> **Exercise instructions**: In the entries that follow, the line with "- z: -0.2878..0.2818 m" opens the range and the line with "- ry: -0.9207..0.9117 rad" closes it; repeat that range exactly, both lines included.
<<<<
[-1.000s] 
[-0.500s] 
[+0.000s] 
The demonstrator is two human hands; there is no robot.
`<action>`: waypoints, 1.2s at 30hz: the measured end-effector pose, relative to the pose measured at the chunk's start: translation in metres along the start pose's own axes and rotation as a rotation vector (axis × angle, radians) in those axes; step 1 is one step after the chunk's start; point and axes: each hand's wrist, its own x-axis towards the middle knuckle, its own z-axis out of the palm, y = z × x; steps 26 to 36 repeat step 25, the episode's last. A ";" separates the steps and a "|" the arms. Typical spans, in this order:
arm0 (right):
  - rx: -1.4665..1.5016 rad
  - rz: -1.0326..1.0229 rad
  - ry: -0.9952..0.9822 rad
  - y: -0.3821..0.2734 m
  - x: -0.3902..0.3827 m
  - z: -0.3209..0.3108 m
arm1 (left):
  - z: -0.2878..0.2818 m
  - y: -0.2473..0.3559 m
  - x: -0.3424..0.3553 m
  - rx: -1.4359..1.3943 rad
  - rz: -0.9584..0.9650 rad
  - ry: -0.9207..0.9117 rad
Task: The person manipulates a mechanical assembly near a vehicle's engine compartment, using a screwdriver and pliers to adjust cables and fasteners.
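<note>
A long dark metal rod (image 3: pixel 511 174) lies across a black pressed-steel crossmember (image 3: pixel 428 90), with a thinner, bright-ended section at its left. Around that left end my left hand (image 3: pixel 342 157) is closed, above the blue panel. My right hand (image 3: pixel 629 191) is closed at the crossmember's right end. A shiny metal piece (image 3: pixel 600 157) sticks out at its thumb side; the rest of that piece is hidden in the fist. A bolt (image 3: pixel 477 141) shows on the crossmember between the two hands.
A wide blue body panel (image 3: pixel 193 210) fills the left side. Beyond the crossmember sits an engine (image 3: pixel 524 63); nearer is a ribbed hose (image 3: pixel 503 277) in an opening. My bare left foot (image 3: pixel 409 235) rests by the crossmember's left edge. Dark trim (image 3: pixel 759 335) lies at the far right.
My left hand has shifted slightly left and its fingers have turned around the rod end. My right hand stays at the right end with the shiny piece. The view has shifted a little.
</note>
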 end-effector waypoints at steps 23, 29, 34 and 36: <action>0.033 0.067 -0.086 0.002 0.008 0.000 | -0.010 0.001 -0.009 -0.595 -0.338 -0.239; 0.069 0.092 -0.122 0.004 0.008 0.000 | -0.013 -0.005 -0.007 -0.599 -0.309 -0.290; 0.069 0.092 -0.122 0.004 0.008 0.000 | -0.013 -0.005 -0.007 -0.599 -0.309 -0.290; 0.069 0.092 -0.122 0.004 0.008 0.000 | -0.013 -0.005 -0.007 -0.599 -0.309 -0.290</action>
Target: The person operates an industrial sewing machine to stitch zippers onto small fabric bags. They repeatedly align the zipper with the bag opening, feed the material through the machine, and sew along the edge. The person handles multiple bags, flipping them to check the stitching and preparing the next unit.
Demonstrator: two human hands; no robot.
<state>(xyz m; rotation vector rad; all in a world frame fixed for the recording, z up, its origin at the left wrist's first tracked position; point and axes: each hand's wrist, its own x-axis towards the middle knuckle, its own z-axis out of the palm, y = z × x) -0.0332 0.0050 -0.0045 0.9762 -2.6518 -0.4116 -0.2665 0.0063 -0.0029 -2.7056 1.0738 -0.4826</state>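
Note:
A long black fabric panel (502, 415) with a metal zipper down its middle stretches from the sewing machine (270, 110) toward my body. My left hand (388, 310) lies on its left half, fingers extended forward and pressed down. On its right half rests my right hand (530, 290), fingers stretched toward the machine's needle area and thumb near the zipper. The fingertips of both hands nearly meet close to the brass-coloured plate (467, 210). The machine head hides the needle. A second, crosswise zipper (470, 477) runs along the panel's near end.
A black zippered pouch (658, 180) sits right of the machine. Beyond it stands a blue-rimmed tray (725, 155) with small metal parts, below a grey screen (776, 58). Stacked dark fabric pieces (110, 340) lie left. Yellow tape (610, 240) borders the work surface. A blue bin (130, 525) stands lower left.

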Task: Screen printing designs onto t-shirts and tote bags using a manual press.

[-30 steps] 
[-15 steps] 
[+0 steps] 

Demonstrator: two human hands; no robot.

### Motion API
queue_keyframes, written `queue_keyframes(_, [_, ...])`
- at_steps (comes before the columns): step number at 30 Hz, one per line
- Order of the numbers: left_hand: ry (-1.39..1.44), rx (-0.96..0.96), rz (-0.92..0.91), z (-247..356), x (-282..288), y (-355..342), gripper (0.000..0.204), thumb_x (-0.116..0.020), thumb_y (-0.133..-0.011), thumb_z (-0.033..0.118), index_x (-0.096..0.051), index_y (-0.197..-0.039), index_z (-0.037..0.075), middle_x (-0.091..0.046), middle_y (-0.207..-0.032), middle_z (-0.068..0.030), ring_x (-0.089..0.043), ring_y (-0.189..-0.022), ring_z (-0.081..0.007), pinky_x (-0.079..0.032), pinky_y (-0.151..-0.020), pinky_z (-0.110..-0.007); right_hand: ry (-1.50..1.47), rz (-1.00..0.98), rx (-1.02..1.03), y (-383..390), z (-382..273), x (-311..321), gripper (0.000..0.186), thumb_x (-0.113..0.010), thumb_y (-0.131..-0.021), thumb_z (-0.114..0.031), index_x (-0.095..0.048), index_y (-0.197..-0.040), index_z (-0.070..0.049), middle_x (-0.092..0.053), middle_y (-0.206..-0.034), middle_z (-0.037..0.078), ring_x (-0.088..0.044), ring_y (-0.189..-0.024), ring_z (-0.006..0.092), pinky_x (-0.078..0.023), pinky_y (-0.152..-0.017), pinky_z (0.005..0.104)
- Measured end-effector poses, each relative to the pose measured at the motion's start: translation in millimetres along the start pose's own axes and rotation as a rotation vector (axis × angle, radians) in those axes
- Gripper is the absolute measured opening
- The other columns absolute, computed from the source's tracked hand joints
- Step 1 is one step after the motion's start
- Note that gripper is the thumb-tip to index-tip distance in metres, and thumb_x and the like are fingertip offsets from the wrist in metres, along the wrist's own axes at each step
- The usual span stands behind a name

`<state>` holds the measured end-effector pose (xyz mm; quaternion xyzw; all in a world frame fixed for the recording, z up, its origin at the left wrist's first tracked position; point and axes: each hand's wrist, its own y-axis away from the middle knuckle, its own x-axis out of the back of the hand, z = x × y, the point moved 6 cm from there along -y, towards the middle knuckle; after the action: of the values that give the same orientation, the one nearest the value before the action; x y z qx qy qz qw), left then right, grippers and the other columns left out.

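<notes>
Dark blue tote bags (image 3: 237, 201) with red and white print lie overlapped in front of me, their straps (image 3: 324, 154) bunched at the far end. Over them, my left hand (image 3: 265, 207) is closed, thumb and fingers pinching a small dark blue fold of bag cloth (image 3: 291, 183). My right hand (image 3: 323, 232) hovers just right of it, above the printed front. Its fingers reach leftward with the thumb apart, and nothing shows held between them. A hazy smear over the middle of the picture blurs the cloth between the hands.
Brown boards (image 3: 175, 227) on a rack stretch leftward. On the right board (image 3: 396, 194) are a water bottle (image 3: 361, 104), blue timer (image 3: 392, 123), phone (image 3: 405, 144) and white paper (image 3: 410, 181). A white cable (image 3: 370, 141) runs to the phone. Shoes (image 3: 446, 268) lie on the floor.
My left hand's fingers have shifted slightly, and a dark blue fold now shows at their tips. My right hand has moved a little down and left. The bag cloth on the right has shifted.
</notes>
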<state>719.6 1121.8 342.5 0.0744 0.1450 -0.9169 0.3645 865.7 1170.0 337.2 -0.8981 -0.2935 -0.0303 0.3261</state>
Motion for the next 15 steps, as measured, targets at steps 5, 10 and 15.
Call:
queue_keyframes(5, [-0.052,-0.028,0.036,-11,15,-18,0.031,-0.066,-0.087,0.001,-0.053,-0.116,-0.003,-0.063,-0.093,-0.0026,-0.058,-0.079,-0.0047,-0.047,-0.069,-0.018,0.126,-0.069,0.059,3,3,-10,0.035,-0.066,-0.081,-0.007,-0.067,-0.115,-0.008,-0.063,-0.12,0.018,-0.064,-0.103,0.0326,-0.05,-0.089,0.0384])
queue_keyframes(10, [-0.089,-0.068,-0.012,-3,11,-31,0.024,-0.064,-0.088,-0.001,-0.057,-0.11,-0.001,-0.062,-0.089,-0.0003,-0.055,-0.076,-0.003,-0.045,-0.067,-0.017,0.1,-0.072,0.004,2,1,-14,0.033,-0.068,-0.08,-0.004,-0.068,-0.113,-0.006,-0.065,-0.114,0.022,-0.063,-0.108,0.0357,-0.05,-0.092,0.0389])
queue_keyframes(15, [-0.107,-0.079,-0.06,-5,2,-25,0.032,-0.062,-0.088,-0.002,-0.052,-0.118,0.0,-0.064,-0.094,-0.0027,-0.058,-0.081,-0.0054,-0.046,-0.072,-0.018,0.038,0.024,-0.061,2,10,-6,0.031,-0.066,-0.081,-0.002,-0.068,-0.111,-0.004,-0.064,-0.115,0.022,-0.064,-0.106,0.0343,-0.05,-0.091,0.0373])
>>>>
> **Exercise output**:
  - z: -0.2878..0.2818 m
  - y: -0.2473..0.3559 m
  - x: -0.3424..0.3553 m
  - rx: -1.4359..1.3943 rad
  - rz: -0.9584..0.9650 rad
  - ry: -0.9207..0.9117 rad

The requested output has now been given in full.